PROBLEM TO SOLVE:
Quote verbatim the span of lines that begins the listing below and closes with the line containing "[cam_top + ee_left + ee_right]".
Top of EXERCISE DATA
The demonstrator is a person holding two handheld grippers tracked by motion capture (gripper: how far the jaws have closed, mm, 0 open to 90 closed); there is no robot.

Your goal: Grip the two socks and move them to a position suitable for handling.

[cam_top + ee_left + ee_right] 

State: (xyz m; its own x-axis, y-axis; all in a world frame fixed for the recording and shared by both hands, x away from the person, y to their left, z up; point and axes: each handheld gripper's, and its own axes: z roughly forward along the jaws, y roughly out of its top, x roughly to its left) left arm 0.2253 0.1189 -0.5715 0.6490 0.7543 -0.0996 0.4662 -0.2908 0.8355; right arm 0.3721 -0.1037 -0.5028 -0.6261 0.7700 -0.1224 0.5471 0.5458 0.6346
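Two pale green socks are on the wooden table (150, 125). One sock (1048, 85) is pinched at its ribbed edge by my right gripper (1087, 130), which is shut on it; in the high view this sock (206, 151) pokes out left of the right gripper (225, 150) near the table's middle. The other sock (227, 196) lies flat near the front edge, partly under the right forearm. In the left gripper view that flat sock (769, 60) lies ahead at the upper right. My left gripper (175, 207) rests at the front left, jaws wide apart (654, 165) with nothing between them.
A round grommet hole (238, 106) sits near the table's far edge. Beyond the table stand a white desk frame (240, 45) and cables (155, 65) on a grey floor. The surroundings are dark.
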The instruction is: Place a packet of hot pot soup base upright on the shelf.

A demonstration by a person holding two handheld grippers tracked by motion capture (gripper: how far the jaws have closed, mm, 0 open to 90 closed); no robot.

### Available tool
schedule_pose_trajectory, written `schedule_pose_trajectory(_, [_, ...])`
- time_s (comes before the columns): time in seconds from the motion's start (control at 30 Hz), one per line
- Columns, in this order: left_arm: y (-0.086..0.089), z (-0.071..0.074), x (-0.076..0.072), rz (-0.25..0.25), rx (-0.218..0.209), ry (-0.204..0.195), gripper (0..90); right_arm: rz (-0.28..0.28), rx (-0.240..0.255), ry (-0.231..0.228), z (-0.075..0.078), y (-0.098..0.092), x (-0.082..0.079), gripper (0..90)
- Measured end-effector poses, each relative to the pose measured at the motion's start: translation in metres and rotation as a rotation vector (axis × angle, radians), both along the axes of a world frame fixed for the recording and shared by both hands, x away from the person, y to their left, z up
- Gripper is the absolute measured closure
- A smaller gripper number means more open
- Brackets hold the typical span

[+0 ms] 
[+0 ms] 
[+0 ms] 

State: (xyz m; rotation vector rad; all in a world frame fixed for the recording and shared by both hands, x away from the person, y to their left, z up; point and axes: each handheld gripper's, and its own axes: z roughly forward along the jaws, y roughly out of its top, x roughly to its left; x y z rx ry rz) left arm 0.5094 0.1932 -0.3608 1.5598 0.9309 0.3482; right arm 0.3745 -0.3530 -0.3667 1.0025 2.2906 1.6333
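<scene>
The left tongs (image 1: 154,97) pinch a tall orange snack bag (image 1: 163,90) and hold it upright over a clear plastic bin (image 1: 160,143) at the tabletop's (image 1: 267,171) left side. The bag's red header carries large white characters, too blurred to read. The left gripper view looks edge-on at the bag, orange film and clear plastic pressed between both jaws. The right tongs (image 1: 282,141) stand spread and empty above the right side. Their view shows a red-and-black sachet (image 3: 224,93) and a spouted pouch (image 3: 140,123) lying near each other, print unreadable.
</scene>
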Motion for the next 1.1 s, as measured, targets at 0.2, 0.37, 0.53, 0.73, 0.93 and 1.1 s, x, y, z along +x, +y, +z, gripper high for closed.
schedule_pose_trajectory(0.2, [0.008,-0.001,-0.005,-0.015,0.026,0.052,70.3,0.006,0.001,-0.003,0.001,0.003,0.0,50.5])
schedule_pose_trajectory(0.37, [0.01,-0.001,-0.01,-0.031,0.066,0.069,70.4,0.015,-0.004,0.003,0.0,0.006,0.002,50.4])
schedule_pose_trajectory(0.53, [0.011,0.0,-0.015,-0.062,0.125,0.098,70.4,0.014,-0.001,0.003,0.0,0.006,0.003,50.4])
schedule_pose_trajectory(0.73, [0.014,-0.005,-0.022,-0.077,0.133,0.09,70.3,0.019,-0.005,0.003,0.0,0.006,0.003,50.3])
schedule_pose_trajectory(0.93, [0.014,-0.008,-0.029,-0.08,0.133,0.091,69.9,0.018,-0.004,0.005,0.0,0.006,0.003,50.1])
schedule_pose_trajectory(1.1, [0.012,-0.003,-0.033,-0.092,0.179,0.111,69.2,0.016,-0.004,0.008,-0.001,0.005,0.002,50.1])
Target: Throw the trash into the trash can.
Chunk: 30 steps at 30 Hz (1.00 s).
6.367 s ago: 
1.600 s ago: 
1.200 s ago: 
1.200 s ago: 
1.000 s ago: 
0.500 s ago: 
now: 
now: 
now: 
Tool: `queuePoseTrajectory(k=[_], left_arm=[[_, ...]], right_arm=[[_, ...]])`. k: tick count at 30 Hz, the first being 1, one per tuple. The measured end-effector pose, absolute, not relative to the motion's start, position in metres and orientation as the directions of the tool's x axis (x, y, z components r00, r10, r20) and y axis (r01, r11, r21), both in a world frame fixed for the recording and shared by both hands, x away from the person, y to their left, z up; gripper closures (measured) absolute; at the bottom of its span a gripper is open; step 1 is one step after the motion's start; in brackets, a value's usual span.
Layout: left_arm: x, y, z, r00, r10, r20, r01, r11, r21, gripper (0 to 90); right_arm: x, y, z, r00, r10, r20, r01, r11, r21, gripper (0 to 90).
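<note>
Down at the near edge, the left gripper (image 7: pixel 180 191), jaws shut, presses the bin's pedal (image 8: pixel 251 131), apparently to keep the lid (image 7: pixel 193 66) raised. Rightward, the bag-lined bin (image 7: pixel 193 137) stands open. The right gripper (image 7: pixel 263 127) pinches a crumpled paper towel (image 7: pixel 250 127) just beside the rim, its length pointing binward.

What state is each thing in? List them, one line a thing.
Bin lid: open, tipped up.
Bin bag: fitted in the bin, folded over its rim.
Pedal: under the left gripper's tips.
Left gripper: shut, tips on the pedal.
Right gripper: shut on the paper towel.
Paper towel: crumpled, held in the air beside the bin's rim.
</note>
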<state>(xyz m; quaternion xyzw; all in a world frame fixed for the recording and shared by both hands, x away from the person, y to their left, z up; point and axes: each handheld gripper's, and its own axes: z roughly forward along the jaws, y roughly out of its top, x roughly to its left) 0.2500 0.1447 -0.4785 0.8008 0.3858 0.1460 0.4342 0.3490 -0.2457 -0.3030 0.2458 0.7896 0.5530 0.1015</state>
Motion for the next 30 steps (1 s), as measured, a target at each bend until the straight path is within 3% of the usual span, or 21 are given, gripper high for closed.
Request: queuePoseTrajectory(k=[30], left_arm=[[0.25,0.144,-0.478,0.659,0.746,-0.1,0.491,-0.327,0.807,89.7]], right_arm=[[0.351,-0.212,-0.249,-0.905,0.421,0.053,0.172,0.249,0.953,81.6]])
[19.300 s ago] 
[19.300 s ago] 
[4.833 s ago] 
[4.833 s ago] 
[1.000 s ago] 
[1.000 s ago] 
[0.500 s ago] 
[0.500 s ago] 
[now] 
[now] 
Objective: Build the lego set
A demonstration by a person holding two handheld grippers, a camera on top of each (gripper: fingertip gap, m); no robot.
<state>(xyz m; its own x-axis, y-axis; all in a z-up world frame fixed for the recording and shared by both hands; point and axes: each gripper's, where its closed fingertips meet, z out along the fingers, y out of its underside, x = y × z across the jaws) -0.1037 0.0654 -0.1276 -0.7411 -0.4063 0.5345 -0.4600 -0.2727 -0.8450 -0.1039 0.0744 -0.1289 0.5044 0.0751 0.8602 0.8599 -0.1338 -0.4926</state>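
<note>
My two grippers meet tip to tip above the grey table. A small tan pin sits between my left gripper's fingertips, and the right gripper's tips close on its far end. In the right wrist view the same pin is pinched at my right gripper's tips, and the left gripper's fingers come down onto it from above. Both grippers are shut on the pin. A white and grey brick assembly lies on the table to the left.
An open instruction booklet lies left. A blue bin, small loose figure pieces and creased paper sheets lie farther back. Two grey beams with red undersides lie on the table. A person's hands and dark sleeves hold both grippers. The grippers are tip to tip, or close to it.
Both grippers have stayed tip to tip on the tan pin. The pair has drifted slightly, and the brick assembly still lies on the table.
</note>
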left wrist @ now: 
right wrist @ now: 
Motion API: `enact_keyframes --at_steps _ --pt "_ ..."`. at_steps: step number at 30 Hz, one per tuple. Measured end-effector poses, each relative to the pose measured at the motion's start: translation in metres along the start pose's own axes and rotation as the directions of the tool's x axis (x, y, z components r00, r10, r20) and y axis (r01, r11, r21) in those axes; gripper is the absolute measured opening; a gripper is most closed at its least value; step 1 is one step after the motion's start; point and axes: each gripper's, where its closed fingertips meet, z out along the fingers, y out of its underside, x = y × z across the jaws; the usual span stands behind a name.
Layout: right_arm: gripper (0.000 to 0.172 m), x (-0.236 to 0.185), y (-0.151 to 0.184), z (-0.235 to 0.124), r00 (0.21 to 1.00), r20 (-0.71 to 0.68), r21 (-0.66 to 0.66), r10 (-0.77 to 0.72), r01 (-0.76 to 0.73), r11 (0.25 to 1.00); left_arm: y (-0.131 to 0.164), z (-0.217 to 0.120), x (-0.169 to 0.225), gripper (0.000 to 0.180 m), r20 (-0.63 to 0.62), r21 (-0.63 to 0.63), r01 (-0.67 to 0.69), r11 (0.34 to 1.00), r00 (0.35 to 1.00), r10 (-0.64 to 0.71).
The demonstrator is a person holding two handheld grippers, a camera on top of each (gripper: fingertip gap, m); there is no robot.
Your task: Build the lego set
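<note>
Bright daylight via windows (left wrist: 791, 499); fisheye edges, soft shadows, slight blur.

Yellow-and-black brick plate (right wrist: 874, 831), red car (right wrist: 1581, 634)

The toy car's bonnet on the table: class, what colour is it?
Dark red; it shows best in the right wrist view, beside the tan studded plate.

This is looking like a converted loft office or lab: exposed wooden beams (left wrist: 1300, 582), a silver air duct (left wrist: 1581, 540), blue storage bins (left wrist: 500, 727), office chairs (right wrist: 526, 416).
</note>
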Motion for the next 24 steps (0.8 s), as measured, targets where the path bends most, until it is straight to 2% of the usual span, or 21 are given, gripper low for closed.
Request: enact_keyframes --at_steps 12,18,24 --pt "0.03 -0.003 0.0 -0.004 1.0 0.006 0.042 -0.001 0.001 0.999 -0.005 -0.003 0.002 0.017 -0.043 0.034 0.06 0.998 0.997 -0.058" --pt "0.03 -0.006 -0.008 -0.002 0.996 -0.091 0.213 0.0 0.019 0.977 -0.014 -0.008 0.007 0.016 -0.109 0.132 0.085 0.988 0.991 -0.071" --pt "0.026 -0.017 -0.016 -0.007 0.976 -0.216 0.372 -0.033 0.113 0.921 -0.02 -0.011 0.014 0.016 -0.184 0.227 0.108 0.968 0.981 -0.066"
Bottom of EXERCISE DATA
SOLUTION BELOW:
The demonstrator is a person holding two handheld grippers tracked by motion capture (gripper: how far the jaws have closed, mm, 0 open to 90 closed); there is no robot.

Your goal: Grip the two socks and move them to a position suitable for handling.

[cam_top + ee_left + ee_right] 

This response is now finished.